Goal of the exercise: Which lines of the entries below run from the one holding "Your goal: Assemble" to the one holding "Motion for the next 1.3", inclusive? Set down exactly those lines and no others.

Source material:
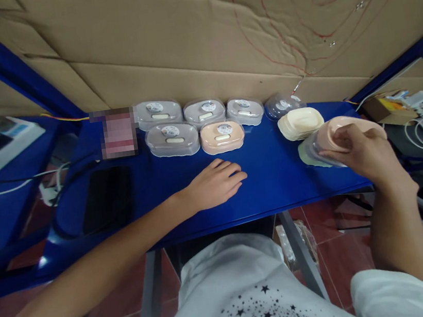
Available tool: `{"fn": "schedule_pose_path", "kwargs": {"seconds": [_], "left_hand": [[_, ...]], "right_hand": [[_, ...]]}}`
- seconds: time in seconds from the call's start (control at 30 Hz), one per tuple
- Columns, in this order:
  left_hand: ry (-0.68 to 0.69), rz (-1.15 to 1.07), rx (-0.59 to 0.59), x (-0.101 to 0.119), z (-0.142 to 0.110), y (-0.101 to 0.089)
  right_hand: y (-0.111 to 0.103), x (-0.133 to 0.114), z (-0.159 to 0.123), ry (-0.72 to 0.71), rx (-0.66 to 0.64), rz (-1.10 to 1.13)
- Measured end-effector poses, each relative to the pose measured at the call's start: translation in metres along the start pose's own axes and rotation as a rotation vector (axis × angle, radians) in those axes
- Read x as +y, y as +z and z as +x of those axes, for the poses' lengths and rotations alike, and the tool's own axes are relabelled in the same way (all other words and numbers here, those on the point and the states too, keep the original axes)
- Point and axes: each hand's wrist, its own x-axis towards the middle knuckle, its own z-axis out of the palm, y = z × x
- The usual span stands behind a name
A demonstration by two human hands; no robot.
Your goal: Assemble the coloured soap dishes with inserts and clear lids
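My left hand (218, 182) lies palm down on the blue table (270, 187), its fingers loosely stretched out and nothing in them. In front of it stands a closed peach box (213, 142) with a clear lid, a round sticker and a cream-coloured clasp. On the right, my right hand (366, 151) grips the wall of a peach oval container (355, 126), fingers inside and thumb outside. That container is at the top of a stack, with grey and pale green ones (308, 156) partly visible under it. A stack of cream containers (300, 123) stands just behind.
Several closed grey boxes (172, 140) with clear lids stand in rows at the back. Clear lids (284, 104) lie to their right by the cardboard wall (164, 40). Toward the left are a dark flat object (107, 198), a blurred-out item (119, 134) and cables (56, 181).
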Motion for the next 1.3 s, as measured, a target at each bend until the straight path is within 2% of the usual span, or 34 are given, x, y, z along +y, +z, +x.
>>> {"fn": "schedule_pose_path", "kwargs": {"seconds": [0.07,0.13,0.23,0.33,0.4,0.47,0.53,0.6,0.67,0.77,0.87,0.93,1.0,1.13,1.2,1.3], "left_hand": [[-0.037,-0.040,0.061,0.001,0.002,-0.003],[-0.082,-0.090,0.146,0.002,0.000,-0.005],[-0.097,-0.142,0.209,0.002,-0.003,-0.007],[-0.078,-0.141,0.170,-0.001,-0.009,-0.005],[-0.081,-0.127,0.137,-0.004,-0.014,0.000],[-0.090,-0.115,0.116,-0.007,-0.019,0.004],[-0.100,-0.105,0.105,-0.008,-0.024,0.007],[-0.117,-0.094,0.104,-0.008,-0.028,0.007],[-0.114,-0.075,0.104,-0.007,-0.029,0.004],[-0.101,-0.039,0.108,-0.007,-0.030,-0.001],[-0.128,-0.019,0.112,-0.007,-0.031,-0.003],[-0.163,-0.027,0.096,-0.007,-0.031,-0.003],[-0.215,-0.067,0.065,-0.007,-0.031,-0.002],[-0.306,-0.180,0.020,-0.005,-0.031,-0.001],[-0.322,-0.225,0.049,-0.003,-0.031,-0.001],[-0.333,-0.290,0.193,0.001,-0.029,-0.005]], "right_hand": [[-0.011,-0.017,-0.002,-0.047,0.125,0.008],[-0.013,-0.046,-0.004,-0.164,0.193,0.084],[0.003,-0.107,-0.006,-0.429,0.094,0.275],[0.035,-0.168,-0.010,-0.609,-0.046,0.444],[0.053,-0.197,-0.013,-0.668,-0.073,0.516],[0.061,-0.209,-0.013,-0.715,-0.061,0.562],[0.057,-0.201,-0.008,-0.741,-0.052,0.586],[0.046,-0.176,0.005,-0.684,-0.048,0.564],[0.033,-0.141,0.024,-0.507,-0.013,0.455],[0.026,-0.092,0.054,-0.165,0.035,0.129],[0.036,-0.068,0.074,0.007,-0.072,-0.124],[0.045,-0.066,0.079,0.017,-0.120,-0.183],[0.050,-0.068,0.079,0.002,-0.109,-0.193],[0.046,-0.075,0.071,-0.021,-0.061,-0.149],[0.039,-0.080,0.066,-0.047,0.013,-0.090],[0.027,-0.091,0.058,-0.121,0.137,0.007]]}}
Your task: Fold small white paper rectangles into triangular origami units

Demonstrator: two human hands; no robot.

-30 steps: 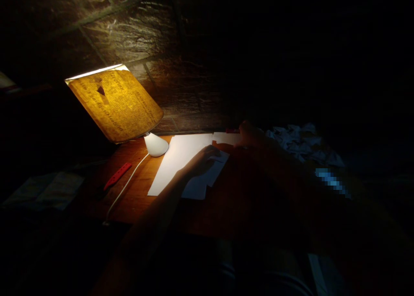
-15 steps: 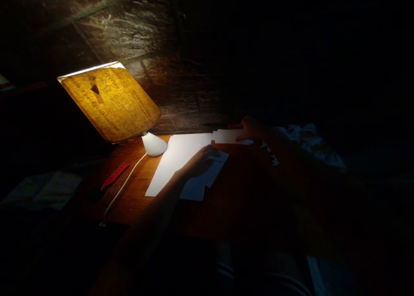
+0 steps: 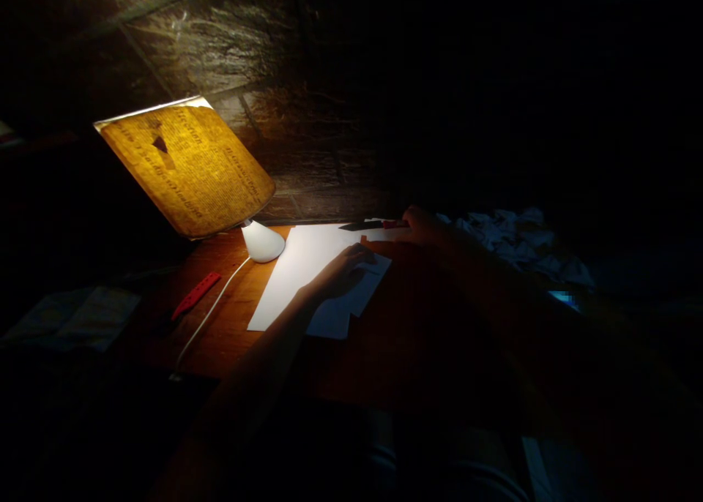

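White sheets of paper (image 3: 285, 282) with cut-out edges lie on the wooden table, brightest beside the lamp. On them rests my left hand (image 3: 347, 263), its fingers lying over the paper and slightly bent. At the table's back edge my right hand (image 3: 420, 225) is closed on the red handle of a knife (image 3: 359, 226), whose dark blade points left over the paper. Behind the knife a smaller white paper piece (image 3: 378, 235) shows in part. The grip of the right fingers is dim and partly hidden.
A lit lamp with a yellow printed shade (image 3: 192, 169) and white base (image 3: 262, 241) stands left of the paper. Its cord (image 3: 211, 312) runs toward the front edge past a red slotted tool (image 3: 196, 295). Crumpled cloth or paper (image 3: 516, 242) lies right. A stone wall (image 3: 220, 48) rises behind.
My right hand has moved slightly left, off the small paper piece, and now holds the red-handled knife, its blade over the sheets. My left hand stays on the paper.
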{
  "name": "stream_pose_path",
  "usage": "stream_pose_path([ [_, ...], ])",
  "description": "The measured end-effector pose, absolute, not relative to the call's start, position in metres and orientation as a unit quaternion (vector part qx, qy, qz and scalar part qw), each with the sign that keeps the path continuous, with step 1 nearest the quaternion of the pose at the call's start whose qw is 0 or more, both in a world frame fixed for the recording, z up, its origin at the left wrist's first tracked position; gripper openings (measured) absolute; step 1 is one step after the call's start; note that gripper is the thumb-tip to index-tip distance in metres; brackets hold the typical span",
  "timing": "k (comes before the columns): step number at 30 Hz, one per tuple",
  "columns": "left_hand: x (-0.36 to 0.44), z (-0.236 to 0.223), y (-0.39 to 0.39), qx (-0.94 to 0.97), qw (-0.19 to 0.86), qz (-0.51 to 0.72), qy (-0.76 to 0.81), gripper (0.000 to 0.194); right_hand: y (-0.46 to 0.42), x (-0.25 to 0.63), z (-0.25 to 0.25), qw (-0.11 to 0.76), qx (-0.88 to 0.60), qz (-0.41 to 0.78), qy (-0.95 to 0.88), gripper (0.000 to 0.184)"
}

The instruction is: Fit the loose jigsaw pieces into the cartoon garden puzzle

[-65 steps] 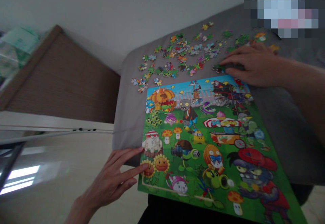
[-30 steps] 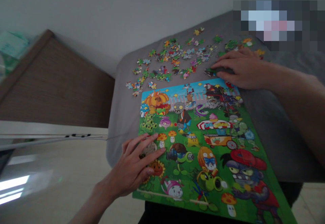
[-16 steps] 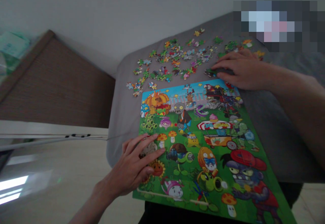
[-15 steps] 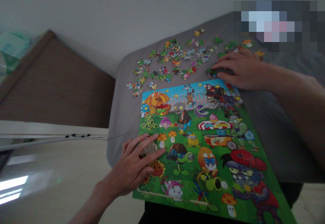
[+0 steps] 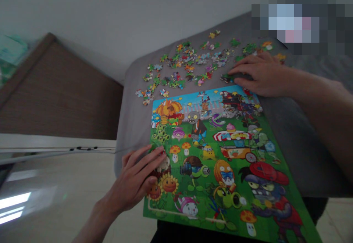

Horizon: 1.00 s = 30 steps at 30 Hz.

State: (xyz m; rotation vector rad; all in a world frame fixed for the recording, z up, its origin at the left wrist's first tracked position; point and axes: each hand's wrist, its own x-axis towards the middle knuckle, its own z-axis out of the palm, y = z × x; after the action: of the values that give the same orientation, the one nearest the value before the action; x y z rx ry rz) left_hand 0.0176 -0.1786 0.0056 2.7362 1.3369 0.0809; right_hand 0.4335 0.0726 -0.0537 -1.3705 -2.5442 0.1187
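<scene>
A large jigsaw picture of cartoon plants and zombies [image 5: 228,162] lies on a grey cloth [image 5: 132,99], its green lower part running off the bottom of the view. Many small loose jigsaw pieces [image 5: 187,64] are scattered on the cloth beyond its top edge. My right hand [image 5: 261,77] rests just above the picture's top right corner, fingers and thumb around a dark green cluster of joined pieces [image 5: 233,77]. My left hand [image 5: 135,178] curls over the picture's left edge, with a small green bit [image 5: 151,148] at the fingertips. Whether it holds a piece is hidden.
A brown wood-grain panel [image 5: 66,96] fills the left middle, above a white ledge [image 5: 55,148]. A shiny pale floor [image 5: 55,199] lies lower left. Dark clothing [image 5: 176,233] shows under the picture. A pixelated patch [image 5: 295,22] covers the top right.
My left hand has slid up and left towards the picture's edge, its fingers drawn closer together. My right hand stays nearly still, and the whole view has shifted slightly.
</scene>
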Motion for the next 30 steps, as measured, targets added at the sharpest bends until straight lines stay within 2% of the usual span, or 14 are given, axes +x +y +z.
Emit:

Response box:
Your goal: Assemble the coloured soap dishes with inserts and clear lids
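My left hand (218, 182) lies palm down on the blue table (270, 187), its fingers loosely stretched out and nothing in them. In front of it stands a closed peach box (213, 142) with a clear lid, a round sticker and a cream-coloured clasp. On the right, my right hand (366, 151) grips the wall of a peach oval container (355, 126), fingers inside and thumb outside. That container is at the top of a stack, with grey and pale green ones (308, 156) partly visible under it. A stack of cream containers (300, 123) stands just behind.
Several closed grey boxes (172, 140) with clear lids stand in rows at the back. Clear lids (284, 104) lie to their right by the cardboard wall (164, 40). Toward the left are a dark flat object (107, 198), a blurred-out item (119, 134) and cables (56, 181).
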Motion for the next 1.3 s, as measured, a target at each bend until the straight path is within 2% of the usual span, or 34 are given, x, y, z along +y, +z, +x.

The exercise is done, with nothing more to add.